In terms of its current priorities, the Song Foundation website says that it supports “Black, brown, and immigrant-led and -serving organizations in Southeast Michigan,” with its “priority communities” being Flint, Detroit, Dearborn, Ypsilanti and Ann Arbor. “That doesn’t mean we aren’t funding organizations that don’t meet that criteria,” Gaston said, “but it does mean that we want to understand how organizations are centering equity in their leadership and their own program delivery.” This is important, she said, because specifically when it comes to southeastern Michigan, “I think people forget that there's a huge disparity between the populations that are served and the leadership of nonprofit organizations. So if anything, we're trying to help correct some inequality versus giving undue or unfair advantages to people.” 

Work in progress

A list of the foundation’s current grantees reveals long-established names like the ACLU Fund of Michigan and ProPublica alongside smaller, more local groups. Those include Project Clean Slate, a Detroit city initiative that helps people expunge previous criminal convictions to improve their housing and employment prospects, and Industrial Sewing and Innovation Center (ISAIC), a Detroit nonprofit that trains people in advanced techniques in clothing manufacturing. 

That isn’t all the foundation is up to. Current and potential work, Gaston said, includes things like impact investing to support inclusive technology in workforce development, broadband access, supporting grantees’ technology needs, and “demystifying tech and tech as a sector for regular people.” Last spring, Song hosted a series of conversations with tech founders, where the foundation heard that the sector could use more support with issues like the availability of health insurance and opportunities for community-building. Song is also committed to launching a fellowship for its area’s youth leaders, with a timeline for final recommendations set for the spring of 2024.

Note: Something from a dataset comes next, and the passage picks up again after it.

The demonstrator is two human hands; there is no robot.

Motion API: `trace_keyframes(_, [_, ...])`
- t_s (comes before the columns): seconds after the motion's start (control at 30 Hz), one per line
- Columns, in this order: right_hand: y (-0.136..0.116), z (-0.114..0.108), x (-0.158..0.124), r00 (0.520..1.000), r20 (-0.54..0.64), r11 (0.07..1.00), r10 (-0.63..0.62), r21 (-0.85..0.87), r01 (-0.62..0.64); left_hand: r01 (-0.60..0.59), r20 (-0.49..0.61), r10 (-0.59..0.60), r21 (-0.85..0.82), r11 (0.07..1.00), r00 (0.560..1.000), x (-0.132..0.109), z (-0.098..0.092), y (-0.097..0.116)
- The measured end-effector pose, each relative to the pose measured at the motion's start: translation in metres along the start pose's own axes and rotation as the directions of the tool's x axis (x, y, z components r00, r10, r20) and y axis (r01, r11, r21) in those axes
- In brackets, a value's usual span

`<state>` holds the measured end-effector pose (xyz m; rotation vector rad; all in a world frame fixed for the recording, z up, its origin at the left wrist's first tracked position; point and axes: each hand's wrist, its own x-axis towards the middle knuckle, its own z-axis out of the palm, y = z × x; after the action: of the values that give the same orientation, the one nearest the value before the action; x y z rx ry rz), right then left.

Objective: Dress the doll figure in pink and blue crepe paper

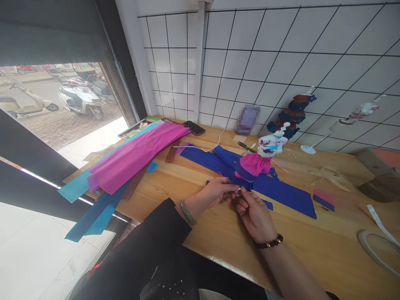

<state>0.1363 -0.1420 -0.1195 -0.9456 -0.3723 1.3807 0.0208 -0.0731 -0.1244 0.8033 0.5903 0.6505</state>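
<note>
At the table's front, my left hand [217, 192], with a green bangle on its wrist, is closed in a pinch. Close beside it my right hand [256, 214], wearing a beaded bracelet, pinches too. Between the fingertips is a gathered piece of dark blue crepe paper [246, 183], with a tiny white bit showing. Just behind stands a white, paint-splashed figure [271, 146] with a twisted tip and a ruffled pink paper skirt [254, 163]. Long dark blue crepe strips [286, 196] lie flat under and around it. The figure's lower part is hidden by paper and hands.
Pink paper sheets [137, 154] and teal strips [93, 223] overhang the table's left edge. A phone [194, 128], a white cable [200, 148] and a pen [246, 146] lie at the back. A tape roll [376, 250] sits at right. Ruffled blue-brown paper [292, 114] stands near the tiled wall.
</note>
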Motion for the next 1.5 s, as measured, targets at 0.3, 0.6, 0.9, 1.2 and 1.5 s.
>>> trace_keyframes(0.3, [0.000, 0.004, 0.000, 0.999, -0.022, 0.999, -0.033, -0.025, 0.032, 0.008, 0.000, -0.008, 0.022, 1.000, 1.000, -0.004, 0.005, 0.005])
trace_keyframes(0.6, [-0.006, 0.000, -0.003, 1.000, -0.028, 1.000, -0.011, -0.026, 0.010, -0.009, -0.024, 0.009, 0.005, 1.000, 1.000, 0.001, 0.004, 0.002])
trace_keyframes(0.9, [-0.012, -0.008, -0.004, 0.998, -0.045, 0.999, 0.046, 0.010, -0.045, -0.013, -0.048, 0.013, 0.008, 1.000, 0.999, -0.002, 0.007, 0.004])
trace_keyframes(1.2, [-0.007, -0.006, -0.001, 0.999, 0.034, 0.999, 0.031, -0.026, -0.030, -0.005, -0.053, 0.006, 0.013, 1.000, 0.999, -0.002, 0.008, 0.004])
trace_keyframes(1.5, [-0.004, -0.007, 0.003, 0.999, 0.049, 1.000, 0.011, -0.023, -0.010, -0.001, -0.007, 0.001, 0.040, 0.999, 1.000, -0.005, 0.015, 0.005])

At the moment, though, Gaston said there haven’t been any decisions about whether, or when, the Song Foundation may expand its endowment or its board and staff. The foundation’s very lean at the moment — both the staff and board are composed of three people apiece, with additional support from a company in Denver that handles the funder’s mail and back-office operations. Decisions about the foundation’s eventual size, and whether or not it will exist in perpetuity or spend down, are still up in the air. 

What is certain, Gaston said, is that “Dug and Linh are committed to achieving the greatest impact possible during their lifetime. As a team, we are still listening and learning from our peers — many of whom are currently figuring out how to spend down their endowments — but no final decision has been made.” In the meantime, the Song Foundation is accepting applications from nonprofits that meet its criteria.